Every line below that has "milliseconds" in it should be copied.

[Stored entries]

Start of Block

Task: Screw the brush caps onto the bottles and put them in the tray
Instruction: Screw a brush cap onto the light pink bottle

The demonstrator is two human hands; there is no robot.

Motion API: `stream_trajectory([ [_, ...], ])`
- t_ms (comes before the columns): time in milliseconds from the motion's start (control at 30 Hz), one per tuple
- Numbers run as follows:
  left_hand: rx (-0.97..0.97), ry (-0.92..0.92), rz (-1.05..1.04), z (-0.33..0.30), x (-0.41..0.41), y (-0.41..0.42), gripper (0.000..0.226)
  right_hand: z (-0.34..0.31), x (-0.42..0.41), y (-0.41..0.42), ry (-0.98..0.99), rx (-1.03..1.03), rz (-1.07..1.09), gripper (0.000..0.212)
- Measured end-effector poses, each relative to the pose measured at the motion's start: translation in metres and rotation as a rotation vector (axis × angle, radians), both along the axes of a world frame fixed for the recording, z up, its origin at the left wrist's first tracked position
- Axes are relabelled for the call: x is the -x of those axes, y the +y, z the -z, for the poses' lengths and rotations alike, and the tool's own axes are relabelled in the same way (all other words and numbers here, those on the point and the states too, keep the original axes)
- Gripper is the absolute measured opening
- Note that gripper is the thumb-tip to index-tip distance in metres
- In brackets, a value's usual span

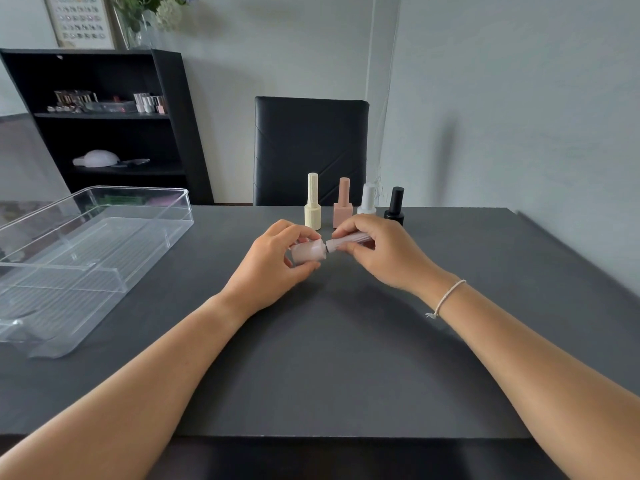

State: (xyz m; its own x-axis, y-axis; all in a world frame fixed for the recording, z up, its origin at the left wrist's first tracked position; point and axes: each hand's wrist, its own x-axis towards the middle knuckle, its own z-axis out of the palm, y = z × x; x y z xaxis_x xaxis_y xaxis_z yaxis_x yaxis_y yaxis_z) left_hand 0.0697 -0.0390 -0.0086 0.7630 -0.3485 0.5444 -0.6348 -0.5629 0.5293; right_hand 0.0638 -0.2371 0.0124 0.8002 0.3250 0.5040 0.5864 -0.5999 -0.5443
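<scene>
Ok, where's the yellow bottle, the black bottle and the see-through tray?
yellow bottle (312,216), head view, ribbed body.
black bottle (394,213), head view, round body.
see-through tray (180,211), head view, far right corner wall.

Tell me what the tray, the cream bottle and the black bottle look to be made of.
Tray: clear hard plastic, probably acrylic; see-through with glinting edges.
Cream bottle: opaque, matte, ribbed; looks like plastic or coated glass, unclear which.
Black bottle: opaque with a slight sheen; material unclear.

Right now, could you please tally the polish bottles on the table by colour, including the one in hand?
Cream bottle: 1
Dusty pink bottle: 1
White bottle: 1
Black bottle: 1
Pale pink bottle, held in both hands: 1
Total: 5
</scene>
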Motion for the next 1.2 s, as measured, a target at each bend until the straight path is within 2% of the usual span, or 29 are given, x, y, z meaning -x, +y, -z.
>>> stream_trajectory([
  [200,0.009,-0.014,0.021,-0.0003,0.0021,-0.002,0.032,0.0044,-0.0013,-0.0003,0.036,-0.004,-0.013,0.015],
  [300,0.003,-0.024,0.025,-0.0005,0.0027,-0.0022,0.031,0.0061,-0.0016,-0.0006,0.06,0.006,-0.057,0.002],
  [433,0.007,-0.015,0.026,-0.0011,0.0025,-0.002,0.031,0.0052,-0.0027,-0.004,0.106,0.003,-0.058,0.016],
  [567,-0.005,-0.011,0.026,-0.0005,0.0027,-0.0021,0.031,0.0048,-0.0039,-0.0053,0.103,-0.019,-0.021,0.005],
  [733,0.004,-0.014,0.031,-0.0013,0.004,-0.0034,0.032,0.0054,-0.0032,-0.0056,0.111,0.022,0.05,0.036],
  [800,0.003,-0.012,0.032,-0.0015,0.0044,-0.0038,0.032,0.0054,-0.0024,-0.0052,0.127,0.014,0.052,0.042],
  [833,0.002,-0.012,0.03,-0.0015,0.0045,-0.0039,0.032,0.0053,-0.0019,-0.0052,0.131,0.016,0.045,0.04],
  [933,0.013,-0.013,0.024,-0.0018,0.005,-0.0035,0.031,0.0048,-0.0016,-0.0056,0.137,0.013,-0.016,0.009],
  [1133,0.014,-0.018,0.029,-0.0011,0.0042,-0.003,0.032,0.0052,-0.0021,-0.0073,0.128,0.003,0.001,0.009],
  [1200,0.027,-0.026,0.03,-0.0005,0.004,-0.0029,0.031,0.0048,-0.0026,-0.0083,0.112,0.015,0.045,0.02],
])
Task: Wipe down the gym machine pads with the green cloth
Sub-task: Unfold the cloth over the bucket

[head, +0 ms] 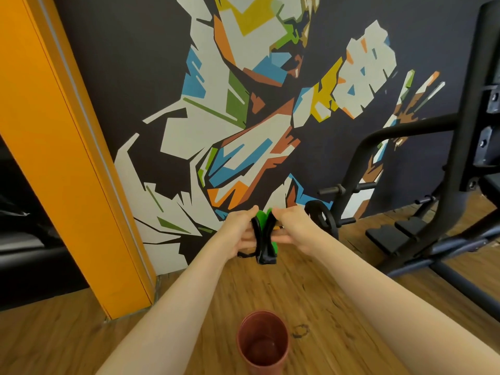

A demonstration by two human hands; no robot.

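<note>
An orange painted pillar (58,147) stands at the wooden floor's (338,293) left edge. The left hand (238,231) pinches one side of the green cloth with black edging (263,235), held in the air before the multicoloured wall mural (243,104); the right hand (290,228) pinches the other side. A reddish-brown plastic cup (262,343) stands below. A black metal gym machine frame (443,163) occupies the right edge.

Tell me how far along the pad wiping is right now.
Barely started. Done: the green cloth is picked up. In hand: the left hand and right hand grip it, bunched, above the wooden floor, over a brown cup. Left: the black gym machine stands to the right, untouched; no pad is being wiped.
</note>
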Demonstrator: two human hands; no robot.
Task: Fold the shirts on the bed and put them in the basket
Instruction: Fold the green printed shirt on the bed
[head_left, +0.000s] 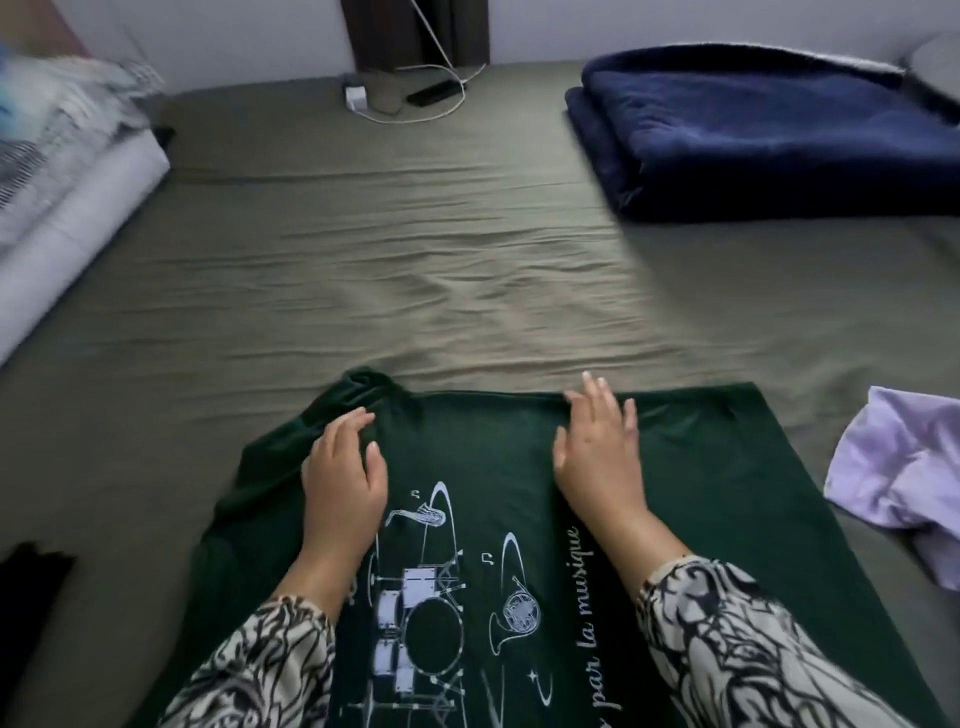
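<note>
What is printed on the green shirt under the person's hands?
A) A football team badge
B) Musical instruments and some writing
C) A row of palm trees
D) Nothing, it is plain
B: the green shirt, with the left hand and right hand resting on it, bears a white print of a drum kit, a horn and a saxophone, with a line of script beside them.

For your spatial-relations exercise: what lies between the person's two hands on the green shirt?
In the head view, only plain green shirt fabric lies between the left hand and right hand; the printed instruments start nearer the person.
</note>
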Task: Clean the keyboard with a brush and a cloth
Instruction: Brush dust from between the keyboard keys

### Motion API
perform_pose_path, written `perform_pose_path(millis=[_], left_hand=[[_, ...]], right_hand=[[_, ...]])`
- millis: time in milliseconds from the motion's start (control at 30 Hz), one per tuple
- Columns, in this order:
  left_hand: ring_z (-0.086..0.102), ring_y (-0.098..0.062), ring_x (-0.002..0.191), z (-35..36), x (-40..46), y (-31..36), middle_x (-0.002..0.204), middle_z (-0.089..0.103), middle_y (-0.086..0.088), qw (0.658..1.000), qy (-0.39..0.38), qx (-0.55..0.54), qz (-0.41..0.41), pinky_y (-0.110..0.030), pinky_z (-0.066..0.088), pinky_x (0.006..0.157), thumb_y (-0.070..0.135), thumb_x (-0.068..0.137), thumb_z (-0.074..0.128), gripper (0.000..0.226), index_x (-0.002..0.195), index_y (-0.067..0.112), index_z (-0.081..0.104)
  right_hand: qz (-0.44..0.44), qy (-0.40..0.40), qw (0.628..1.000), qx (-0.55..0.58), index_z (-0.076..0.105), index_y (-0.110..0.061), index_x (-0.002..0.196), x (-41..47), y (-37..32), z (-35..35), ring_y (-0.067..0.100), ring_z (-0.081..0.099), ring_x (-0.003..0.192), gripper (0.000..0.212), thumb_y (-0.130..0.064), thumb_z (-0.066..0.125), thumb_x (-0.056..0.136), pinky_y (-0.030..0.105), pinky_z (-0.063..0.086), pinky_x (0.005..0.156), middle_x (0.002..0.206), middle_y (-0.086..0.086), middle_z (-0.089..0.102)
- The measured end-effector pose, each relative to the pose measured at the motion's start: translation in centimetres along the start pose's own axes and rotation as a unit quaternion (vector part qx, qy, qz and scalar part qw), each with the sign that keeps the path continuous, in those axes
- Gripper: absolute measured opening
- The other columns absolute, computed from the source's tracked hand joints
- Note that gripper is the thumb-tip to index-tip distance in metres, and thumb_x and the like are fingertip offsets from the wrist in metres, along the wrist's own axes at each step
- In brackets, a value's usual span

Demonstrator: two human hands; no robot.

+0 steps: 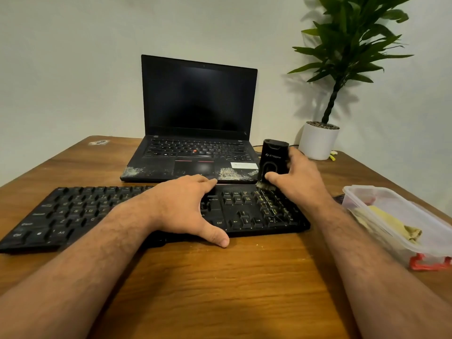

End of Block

RESULT OF THE TASK —
- t_ms (comes before the columns): time in milliseconds from the motion's start (control at 30 Hz), one per tuple
- millis: time in milliseconds from the motion's start (control at 30 Hz), one per tuple

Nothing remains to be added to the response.